The Better Bottle turned out to be my least favorite of the fermenters I am currently using. I find them kind of awkward to carry when full, and a pain to clean. Even after a hot water and Oxiclean soak I usually have some crud left inside. A carboy cleaner would probably make a big difference, but I have never gotten around to buying one. Also, I find the six gallon size that I have too small for five gallon batches; they are always blowing out on me. That said, I do use the Better Bottle any time I secondary beer, which is only occasionally.

6.5 Gallon Ale Pail

The Ale Pail was part of my first starter kit that I picked up at a garage sale several years ago. Many homebrew equipment kits include the Ale Pail or a similar bucket style fermenter and for good reason. They are cheap, simple, and effective. They may not have the bling factor of a stainless steel conical fermenter, but there is no reason you cannot make great beer with a humble bucket fermenter. I find the bucket to be easier to clean than the Better Bottle and easier to carry when full. At 6.5 gallons, it is also a little too small for higher gravity brews without a blow off tube, but the extra half-gallon compared to the Better Bottle does help in that regard.

30 Liter Speidel Tanks

Now we’re talking. The Speidel tanks are my personal favorites. The 30 liter size (a liter being a made up measurement that Europeans insist is real; what they mean is eight gallons) is plenty large enough that for five gallon batches. Blowouts are not an issue, even with high gravity beers. They have a couple of rugged handles to make moving full tanks easier, and a comically large airlock.
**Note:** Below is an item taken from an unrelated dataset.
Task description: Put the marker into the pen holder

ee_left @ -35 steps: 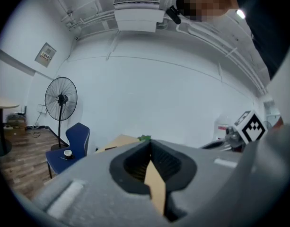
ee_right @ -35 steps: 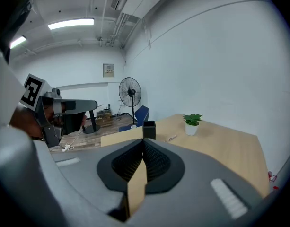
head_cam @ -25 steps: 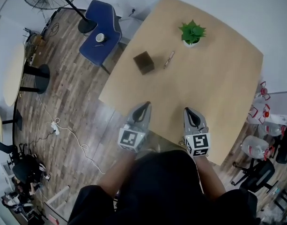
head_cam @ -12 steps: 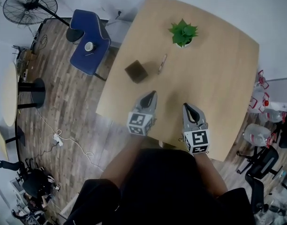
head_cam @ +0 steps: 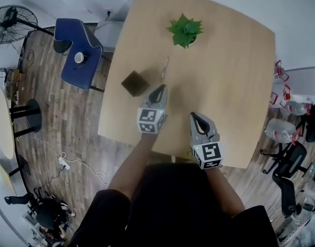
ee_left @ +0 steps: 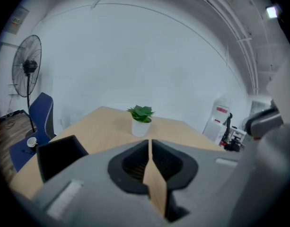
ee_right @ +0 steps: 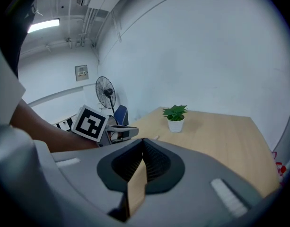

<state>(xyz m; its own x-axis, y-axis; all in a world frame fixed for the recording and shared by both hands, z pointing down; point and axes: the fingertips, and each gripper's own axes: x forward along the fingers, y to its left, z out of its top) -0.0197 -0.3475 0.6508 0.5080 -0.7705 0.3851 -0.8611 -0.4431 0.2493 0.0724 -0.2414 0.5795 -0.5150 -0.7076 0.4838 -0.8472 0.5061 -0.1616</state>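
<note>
Left gripper view: pen holder point(ee_left: 59, 156) half-hidden.

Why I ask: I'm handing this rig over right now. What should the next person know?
Left gripper: jaws have just been opening, only a crack apart, nothing between them. Its tips are close to the marker.
Right gripper: shut, empty, over the near part of the table.
Marker: lies flat on the table, beside the pen holder but apart from it.
Done: nothing; the marker is not yet gripped.
Left to do: probably open wider, grip the marker, drop it into the pen holder.
</note>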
The lid opening is large enough to allow you to get your whole arm inside, which makes cleaning much easier than the Better Bottle.  After an Oxiclean soak, any stubborn stains or deposits are easy to wipe away with a sponge or scrubbie.
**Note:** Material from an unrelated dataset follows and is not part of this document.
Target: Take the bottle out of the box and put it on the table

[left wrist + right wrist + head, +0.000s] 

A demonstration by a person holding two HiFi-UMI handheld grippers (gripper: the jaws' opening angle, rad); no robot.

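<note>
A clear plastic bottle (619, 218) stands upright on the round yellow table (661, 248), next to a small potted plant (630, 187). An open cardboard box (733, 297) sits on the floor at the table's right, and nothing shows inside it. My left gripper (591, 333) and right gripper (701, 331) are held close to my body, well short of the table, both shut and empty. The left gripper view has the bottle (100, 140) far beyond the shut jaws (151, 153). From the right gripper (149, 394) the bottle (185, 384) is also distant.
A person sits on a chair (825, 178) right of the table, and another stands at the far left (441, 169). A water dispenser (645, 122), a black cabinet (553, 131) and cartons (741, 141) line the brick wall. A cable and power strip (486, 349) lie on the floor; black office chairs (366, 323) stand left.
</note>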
My favorite feature is the built-in spout. Unlike the spout on a bottling bucket, the threads of the Speidel spout are actually molded into the body of the tank and I have never had a problem with leakage. The advantage of the spout is that it allows you to draw samples for gravity readings without removing the top (and letting oxygen in) or using a thief or turkey baster to pull the sample, reducing the chance of contamination. And if you keg your beer, the spout is a minor miracle. I usually do a 3 week primary fermentation, followed by cold crashing for a few days and then just drain the fermented beer into a keg for carbonation. The spout is just high enough that yeast and trub is left behind without being disturbed. It literally takes 5 minutes. Did I mention how much I like these tanks?

The downside is the Speidels are a little pricey ($59.99 for the 30 liter.) For a while they were notoriously hard to find in stock, but MoreBeer.com seems to have gotten a better handle on demand now as they seem to be in stock most of the time now. I have my eye on the 60 liter version for ten gallon batches which brings us to…

CurTec 13 gallon Wide Neck Drum

If you brew ten gallon batches, the CurTec wide neck drum is possibly the best value around. They can often be found on eBay for $16-$20 plus shipping. The seller I bought mine from offered to combine shipping on 2 tanks, so mine ended up being $30-$35 each shipped. Mine were listed as having been used once for bagged ibuprofen tablets and came to me very clean and odor free.

These high quality tanks have a huge lid opening which makes cleaning easy and a gasketed lid that seals very nicely. Like the Speidel, it has carry handles, and has a huge 13 gallon capacity.

You will have to drill a hole in the plastic lid for an airlock. I used a step bit and drilled mine out to use the same stopper and airlock as the Speidel tank. I don’t brew ten gallon batches very often, but when I do, the CurTech tank works very well. They also make great grain storage containers.

That’s my lineup for now. I’m sure other fermenters will be added eventually. Of course, I’m always happy to provide unbiased reviews of stainless steel conicals. I’m looking at you Brewhemoth, Blichmann, and Stout Tanks.